A blog from Andrew Brown, Professor of Economics and Political Economy at the University of Leeds, with Cameron Roberts, Carleton University; Giulio Mattioli, Technical University of Dortmund, and Julia K. Steinberger, University of Lausanne
When discussing low-carbon transportation and the question of why cars play such a dominant role in our society, it is often tempting to fall back on a comfortable and familiar answer: We drive cars because we like them!
The COVID-19 pandemic, however, has radically disrupted people’s travel habits, with uncertain outcomes for car use. On one hand, it has resulted in empty roads, sold-out bike stores and cities with cleaner air. On the other, it threatens a public transit death spiral and the sudden dominance of drive-in services.
The stresses of the past year have altered the complex system of constraints that underpins mass car use, irrespective of personal travel preferences, and changed the ways we use cars. If this continues, it could reduce the use of private cars (yes, even electric ones), but could also radically increase it.
Achieving an outcome that reduces greenhouse gas emissions, while ensuring the development of safe and healthy cities, will require policy-makers and activists to act decisively. Our research on a general theory of car dependence suggests a few ways that they can do this.
Narratives justifying car-dependent infrastructure have become deeply embedded across the political spectrum, justifying enormous hidden subsidies for cars in the form of infrastructure such as roads and parking lots. This defunds alternatives and forces people to use roads as their primary transportation system, creating a nation of drivers who are predisposed to support even more subsidies for cars.
The pandemic, however, has disrupted the narrative and created an opening for new kinds of infrastructure that can facilitate car-free travel. Cheap-and-cheerful “pop-up” bike lanes have already taken hold in cities around the world, but policy-makers can think bigger.
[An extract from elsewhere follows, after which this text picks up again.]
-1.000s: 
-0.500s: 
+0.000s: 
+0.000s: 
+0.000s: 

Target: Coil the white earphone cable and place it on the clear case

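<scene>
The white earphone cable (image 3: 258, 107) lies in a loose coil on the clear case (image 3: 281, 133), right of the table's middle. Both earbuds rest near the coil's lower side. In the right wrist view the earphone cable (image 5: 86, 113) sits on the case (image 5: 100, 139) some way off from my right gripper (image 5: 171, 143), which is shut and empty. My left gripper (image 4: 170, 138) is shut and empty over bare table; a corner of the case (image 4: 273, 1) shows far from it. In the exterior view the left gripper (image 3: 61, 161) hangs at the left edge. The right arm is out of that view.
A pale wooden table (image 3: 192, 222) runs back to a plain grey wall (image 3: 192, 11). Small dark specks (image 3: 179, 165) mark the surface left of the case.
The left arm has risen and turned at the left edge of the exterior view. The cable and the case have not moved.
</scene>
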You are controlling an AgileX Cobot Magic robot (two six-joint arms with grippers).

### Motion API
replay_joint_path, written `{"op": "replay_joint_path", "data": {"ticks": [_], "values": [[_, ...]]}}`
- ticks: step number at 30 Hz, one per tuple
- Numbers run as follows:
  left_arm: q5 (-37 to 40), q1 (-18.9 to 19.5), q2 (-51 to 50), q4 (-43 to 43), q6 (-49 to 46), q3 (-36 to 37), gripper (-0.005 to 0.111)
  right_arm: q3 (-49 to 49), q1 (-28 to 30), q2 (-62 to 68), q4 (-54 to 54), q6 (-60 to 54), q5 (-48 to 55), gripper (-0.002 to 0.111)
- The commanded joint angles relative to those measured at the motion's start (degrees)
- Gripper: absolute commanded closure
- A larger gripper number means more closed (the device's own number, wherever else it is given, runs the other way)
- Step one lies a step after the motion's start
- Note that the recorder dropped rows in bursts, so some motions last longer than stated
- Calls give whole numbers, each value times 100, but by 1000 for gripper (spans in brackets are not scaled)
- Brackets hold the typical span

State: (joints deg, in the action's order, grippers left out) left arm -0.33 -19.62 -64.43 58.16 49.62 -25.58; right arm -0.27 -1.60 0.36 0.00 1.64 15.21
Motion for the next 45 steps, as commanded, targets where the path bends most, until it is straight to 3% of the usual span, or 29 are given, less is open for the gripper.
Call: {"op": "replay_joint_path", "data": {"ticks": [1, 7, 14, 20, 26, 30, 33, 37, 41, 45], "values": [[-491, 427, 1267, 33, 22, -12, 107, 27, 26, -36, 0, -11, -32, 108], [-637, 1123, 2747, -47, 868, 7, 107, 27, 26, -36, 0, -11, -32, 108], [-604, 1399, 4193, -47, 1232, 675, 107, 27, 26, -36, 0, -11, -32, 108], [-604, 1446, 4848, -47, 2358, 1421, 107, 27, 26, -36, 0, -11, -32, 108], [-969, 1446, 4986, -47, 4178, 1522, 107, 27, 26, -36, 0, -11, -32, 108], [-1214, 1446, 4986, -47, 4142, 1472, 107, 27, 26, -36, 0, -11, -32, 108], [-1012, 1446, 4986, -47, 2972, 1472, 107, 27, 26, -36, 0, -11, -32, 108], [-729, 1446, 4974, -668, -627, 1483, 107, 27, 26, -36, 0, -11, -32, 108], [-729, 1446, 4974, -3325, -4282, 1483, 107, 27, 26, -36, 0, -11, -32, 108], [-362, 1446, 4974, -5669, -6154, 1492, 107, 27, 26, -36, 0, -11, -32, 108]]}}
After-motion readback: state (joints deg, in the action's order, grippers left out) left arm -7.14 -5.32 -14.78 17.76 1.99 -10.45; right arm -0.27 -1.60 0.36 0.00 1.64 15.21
Public transit, in particular, should also be the focus of a new round of state investment that makes it affordable and convenient for everyone. It will be particularly important to increase service levels to reduce crowding so that infection-wary travellers are no longer faced with the choice between a crowded rush-hour bus and a car.
What about jobs?
The car industry plays a big role in underpinning car dependence. Car companies’ capital structure requires them to sell cars at a fixed rate, and to build multipurpose, four-seater vehicles with redundant capacity. This creates a clear incentive for the car industry to lobby against alternative forms of transportation, and for auto workers to support the car industry or face plant closures and job losses.
Governments’ promises to “build back better” are a golden opportunity to remove this obstacle to low-carbon transportation. Retooling struggling car factories to build electric service, industrial and public transit vehicles would be a great start.
Cars, culture and coronavirus
People often use cars to “buy time” to meet the pressures of everyday life. Once they own a car, they are likely to use it for almost all of their trips. Frequent use is encouraged by the fact that cars have become potent symbols, signifying freedom, nationality, maturity, masculinity or social status.
The coronavirus could strengthen the grip of car culture. Even before the pandemic, there was evidence that people used their cars as a protective “cocoon” from the outside world. Now, with cars becoming “the ultimate in personal protective equipment,” people might be anxious to step back onto a bus or train, and might even prefer to continue using drive-through services and curbside pickup. Even the most habituated “strap-hangers” might be reluctant to pack onto a subway in the post-COVID world.
This is ironic, because COVID-19 and similar pandemics are a collective problem, exacerbated not just by our agricultural, public health or economic systems, but also by the environments of our cities.
Air pollution, in particular, has an amplifying relationship with mortality from COVID-19, and other respiratory illnesses. If COVID-19 increases vehicle use, which contributes to a significant percentage of air pollution, it will likely increase the death toll of both this pandemic and any future ones.
Governments can nurture collective and community spirit required to respond to the pandemic by making public transit infrastructure safer and more accessible. Extremely aggressive and highly visible anti-infection measures on buses and trains would go a long way, as would adding more service to reduce overcrowding.
Governments could also use regulations to curb the growth of drive-through services. They could capitalize on the growth of telecommuting to promote more car-free lifestyles, including by changing zoning to permit the development of 15-minute cities, which would put essential services such as grocery stores, libraries, schools and health clinics within a 15 minute car-free trip of everyone’s home. This will be particularly effective if that home is also their workplace.
How it all connects
To fully understand car dependence, we need to think of it as a combined whole. A piecemeal approach to policy is unlikely to untangle the complex systems of land use, physical infrastructure, social habits and political incentives that entrench the dominance of the car.
But the coronavirus pandemic gives us a golden opportunity to think holistically. We should push for sweeping reforms to move towards a truly zero-carbon transportation system.